Namun, romantisme petualangan itu berakhir ketika aku salah belok ke jalan berlumpur.
"Brakk!"
Motor Biru Langit tergelincir, dan aku mendarat mulus di genangan lumpur. Aku mengutuk dalam hati sambil berusaha berdiri. Dari kejauhan, seorang ibu-ibu pengendara motor berhenti melihat ke arahku.
"Mas, ngapain sih hujan-hujan di sini? Nyari ilham, ya?" katanya sambil tertawa kecil.
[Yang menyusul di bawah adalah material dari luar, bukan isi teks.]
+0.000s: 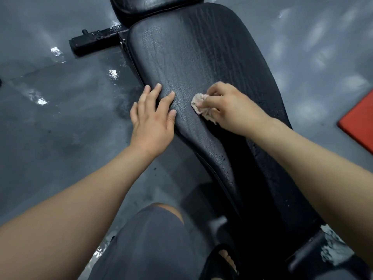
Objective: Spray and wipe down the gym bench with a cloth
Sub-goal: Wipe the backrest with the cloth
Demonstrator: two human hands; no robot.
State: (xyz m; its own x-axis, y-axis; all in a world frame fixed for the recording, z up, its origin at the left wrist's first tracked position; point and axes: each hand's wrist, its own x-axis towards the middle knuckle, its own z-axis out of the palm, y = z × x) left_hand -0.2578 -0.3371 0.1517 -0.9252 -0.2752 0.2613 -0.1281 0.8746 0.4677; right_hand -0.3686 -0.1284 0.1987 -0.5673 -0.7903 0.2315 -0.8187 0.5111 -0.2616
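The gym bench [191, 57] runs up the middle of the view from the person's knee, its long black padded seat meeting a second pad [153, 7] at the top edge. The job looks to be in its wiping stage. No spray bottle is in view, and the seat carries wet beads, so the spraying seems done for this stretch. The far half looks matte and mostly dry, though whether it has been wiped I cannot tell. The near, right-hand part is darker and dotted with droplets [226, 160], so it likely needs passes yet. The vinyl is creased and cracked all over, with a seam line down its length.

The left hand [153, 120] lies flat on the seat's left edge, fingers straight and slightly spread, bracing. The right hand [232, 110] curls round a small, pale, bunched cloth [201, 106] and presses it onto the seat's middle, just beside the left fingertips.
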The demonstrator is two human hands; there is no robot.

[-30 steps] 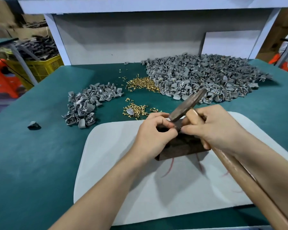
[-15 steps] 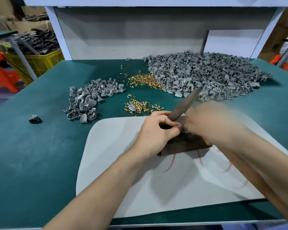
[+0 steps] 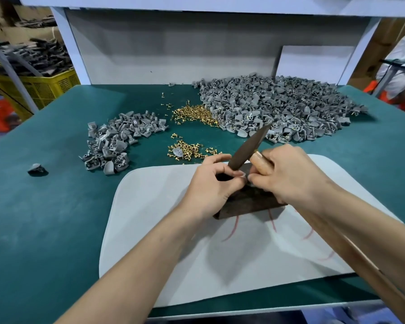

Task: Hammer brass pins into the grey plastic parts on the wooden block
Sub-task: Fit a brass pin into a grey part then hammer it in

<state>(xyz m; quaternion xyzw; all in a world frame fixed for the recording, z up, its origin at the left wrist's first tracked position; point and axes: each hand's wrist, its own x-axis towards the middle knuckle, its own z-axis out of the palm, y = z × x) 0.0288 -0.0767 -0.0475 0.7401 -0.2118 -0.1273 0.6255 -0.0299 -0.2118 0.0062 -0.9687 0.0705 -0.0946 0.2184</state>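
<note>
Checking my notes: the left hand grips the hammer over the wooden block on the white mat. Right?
Wrong hand. The head view shows the right hand gripping the hammer; the left hand pinches a small grey part on the wooden block, which does sit on the white mat.

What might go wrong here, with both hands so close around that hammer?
The left hand pinches the grey part on the wooden block right beside the hammer head; a strike could hit its fingers. The right hand grips the hammer just under its head, so the long handle may swing awkwardly.
</note>
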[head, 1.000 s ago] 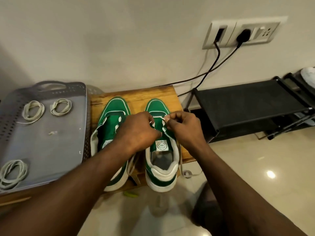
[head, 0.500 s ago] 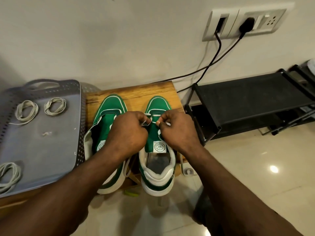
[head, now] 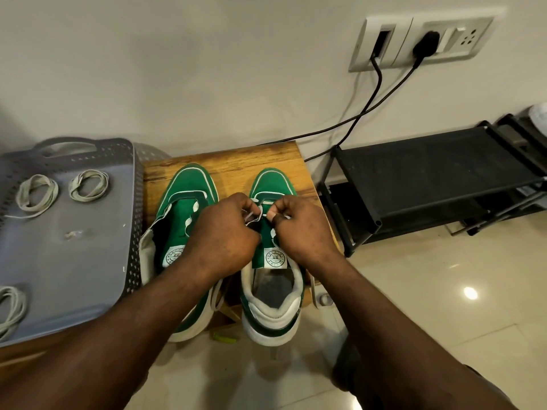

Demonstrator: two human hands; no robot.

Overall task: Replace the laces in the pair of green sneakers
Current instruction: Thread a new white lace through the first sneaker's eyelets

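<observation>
Matt green cloth sneakers (head: 189,202), grained wooden stool (head: 236,161), perforated grey plastic tray (head: 74,247), glossy floor tiles (head: 444,291)

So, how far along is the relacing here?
Done: nothing clearly finished; the left sneaker has lace through some eyelets, old or new I cannot tell. In hand: the left hand and right hand pinch a white lace at the front eyelets of the right sneaker. Left: three coiled laces lie unused in the grey tray.
</observation>
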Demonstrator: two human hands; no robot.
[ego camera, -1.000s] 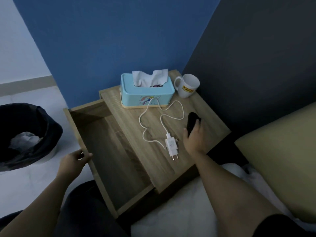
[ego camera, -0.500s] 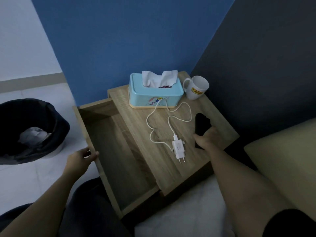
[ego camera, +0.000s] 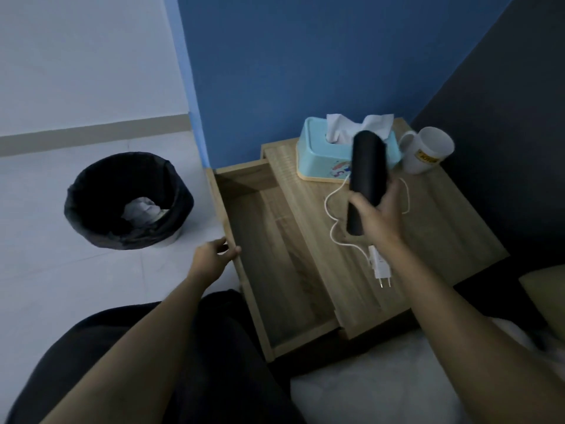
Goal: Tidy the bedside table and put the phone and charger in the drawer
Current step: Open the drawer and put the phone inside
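Observation:
My right hand [ego camera: 377, 217] grips the black phone [ego camera: 365, 175] and holds it lifted above the wooden bedside table [ego camera: 452, 228], tilted upright in front of the tissue box. The white charger [ego camera: 380, 266] lies on the tabletop under my right wrist, its white cable [ego camera: 331, 209] looping back toward the tissue box. The drawer [ego camera: 275, 258] stands pulled out to the left of the tabletop, with nothing inside. My left hand [ego camera: 212, 258] holds the drawer's left front edge.
A light blue tissue box [ego camera: 324, 154] and a white mug [ego camera: 428, 151] stand at the back of the table against the blue wall. A black-lined waste bin [ego camera: 128, 200] with crumpled paper sits on the floor to the left. The bed and a pillow [ego camera: 544, 298] lie to the right.
My right hand closed on the phone lying on the tabletop and lifted it up and to the left. My left hand stayed on the drawer edge. The view shifted left.

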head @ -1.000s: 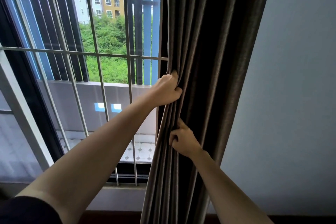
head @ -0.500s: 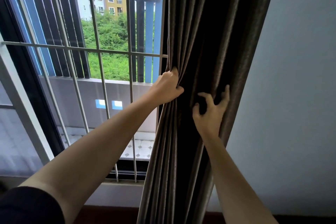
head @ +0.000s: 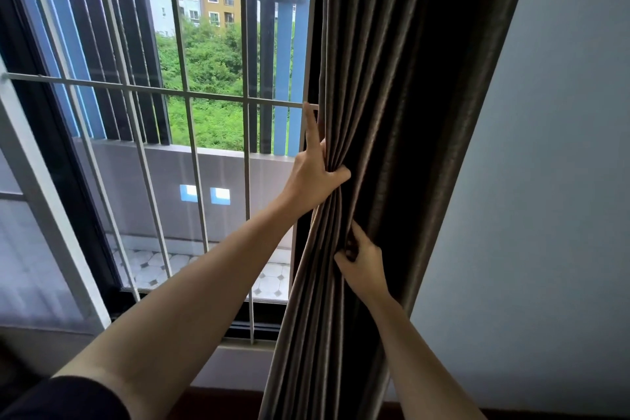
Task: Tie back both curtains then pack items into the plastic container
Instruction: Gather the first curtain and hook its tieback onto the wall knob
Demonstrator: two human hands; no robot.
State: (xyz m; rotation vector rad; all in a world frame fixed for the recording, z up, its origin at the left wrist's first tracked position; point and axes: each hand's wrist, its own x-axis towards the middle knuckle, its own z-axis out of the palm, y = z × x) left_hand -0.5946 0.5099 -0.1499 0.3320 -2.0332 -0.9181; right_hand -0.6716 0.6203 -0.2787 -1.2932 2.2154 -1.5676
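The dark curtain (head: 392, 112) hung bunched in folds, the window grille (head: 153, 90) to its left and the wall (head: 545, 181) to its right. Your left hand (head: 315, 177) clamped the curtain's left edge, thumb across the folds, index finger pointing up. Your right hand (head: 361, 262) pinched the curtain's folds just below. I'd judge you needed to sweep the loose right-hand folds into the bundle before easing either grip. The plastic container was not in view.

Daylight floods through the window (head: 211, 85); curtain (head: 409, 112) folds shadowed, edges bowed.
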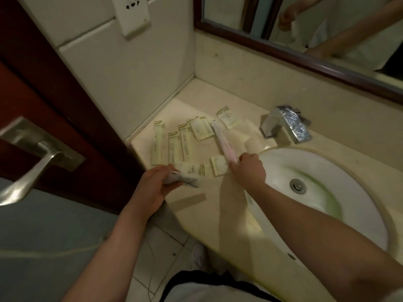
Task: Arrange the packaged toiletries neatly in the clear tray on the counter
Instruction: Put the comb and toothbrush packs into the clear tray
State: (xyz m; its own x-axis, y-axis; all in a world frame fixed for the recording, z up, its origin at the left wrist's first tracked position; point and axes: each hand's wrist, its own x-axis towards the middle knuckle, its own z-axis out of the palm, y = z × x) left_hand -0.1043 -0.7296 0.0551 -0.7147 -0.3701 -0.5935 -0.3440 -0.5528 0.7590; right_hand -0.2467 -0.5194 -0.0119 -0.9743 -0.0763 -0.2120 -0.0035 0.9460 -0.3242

Aku hanya tersenyum kaku. "Iya, Bu, semacam itulah."
Setelah berhasil mengangkat motorku, aku melanjutkan perjalanan. Kali ini, aku lebih berhati-hati. Aku akhirnya tiba di tepi sungai, tempat angin bertiup makin kencang. Pohon-pohon bergoyang liar seperti penonton konser rock.
"Ini dia!" seruku dalam hati. Aku turun dari motor dan berdiri di tengah lapangan terbuka, memandangi langit gelap yang penuh dengan awan menggulung.
Angin mulai terasa lebih menggila. Daun-daun berterbangan, dan aku merasa jaketku hampir terlepas dari tubuhku. Rasanya menakjubkan, seperti melawan kekuatan alam yang tak terkendali.
Namun, euforia itu tak berlangsung lama. Tiba-tiba aku mendengar suara keras dari belakang.
"Bro, kamu ngapain di sini?!"
Aku menoleh dan melihat Aris berdiri di dekat motornya. Wajahnya terlihat campuran antara marah dan khawatir.